Banco Santander SA, the Spanish bank selling assets to bolster its capital, may be emboldened to cut its “artificially high” dividend in the wake of Telefonica SA’s reduction, according to F&C Investments’ David Moss.
Telefonica’s cut “will take away the stigma for other companies” that vowed to stick to plans to distribute profits, said Moss, director of European equities at the London-based investment manager. Telefonica, Spain’s largest phone company, cut its dividend two days ago for the first time in a decade.
Santander and Telefonica, the two biggest stocks in Spain’s benchmark IBEX 35 index, now both rely on their Latin American businesses as their home market suffers. Santander is selling its Colombian bank and a stake in its Brazilian unit, and has sold part of its Chilean business to meet a capital shortfall. It has also begun paying some dividends in stock, though Chairman Emilio Botin has ruled out the payout cuts seen at Italy’s UniCredit SpA and France’s Credit Agricole SA.
“For a long-term shareholder it’s more important to retain a full share of the fine bank Santander owns in Chile than maintain a dividend that looks artificially high,” said Moss, who holds Santander shares as part of the 8.5 billion euros ($11 billion) he helps manage at F&C.
Santander, which estimated its capital shortfall at 5.2 billion euros in October amid mounting real-estate losses, may be balking at a dividend cut due to concern about how its 3.3 million individual shareholders would react, Moss said. A spokesman for Santander, who asked not to be named in line with company policy, declined to comment.

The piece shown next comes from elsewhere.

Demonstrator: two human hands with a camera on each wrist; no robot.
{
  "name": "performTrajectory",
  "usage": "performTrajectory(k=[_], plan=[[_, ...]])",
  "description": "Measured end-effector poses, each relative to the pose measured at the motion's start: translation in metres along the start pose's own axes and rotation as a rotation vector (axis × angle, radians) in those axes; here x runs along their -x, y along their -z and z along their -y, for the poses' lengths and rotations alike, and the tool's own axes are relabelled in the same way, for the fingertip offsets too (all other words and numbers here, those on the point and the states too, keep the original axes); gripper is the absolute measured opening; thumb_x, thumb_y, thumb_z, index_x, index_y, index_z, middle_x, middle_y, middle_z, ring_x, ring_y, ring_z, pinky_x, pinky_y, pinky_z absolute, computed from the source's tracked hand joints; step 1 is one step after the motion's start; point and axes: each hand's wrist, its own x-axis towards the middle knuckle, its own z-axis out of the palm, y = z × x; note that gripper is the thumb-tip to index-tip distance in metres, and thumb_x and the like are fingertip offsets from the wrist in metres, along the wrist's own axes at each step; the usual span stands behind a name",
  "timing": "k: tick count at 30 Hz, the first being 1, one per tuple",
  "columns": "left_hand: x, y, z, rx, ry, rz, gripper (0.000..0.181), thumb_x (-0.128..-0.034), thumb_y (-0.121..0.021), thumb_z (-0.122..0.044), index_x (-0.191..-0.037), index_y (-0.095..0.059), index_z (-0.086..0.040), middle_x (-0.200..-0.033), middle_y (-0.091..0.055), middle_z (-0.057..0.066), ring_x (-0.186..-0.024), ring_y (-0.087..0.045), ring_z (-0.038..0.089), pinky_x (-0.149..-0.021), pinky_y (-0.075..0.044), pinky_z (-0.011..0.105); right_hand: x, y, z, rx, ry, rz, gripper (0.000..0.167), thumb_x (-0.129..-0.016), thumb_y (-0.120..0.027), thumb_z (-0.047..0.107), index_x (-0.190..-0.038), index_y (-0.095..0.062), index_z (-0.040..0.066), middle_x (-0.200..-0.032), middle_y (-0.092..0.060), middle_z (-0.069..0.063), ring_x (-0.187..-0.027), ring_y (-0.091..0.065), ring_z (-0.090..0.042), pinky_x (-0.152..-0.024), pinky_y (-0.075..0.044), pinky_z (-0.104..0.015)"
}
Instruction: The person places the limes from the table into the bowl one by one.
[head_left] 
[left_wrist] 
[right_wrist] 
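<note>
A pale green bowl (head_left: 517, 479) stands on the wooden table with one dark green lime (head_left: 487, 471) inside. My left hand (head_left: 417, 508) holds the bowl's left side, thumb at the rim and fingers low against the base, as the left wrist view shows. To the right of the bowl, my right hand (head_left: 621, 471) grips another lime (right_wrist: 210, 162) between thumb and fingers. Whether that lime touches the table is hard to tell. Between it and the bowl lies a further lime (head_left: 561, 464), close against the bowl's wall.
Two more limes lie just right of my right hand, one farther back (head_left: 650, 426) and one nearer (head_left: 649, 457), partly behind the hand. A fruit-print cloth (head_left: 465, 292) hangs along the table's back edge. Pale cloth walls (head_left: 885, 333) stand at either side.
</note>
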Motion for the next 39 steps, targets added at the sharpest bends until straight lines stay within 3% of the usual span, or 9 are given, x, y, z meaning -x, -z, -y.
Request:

Telefonica’s Dec. 14 dividend cut showed the financial turmoil in Spain isn’t just hurting banks. The phone company reduced its 2012 dividend forecast by 14 percent, saying Spaniards were canceling subscriptions amid rising unemployment and the company needed to retain capital to pay down debt.
The phone company’s dividend yield of 12.1 percent compares with 9.7 percent for Santander, the highest of the 16 global banks it compares itself with when setting executive pay.
“Telefonica is trying to preserve its capital, and that also seems to me a reasonable step for the banks,” said Peter Braendle, who helps manage about $60 billion, including Santander and Banco Bilbao Vizcaya Argentaria SA shares, at Swisscanto Asset Management in Zurich. “I’m interested in the long-term outlook for companies, and for me it would be a reasonable step for them to cut the dividend.”
BBVA has said it has no plans to cut its dividend. Credit Agricole, France’s second-biggest bank by assets, scrapped its dividend for 2011 on Dec. 14 and said the debt crisis would result in a yearly loss and writedowns on its stakes in banks in Spain and Portugal. UniCredit, the biggest Italian bank, scrapped its dividend last month.
Santander’s dividend target is 60 cents a share this year. It estimates that profit this year, excluding one-time items such as compensation for U.K. clients who were mis-sold insurance, will be similar to last year’s 8.18 billion euros.
The bank began offering “scrip dividends” of new stock in 2009 to preserve cash. It now gives shareholders the option to receive its second and third interim dividends in stock.
Santander, BBVA and Banco Sabadell SA have also offered to exchange preferred shares held by their retail customers for stock, diluting their shareholders further and raising funds.
Santander’s efforts to preserve capital without cutting its dividend have boosted the shares in circulation to 8.44 billion from 7.99 billion at the end of 2008. The shares have declined 17 percent during that time.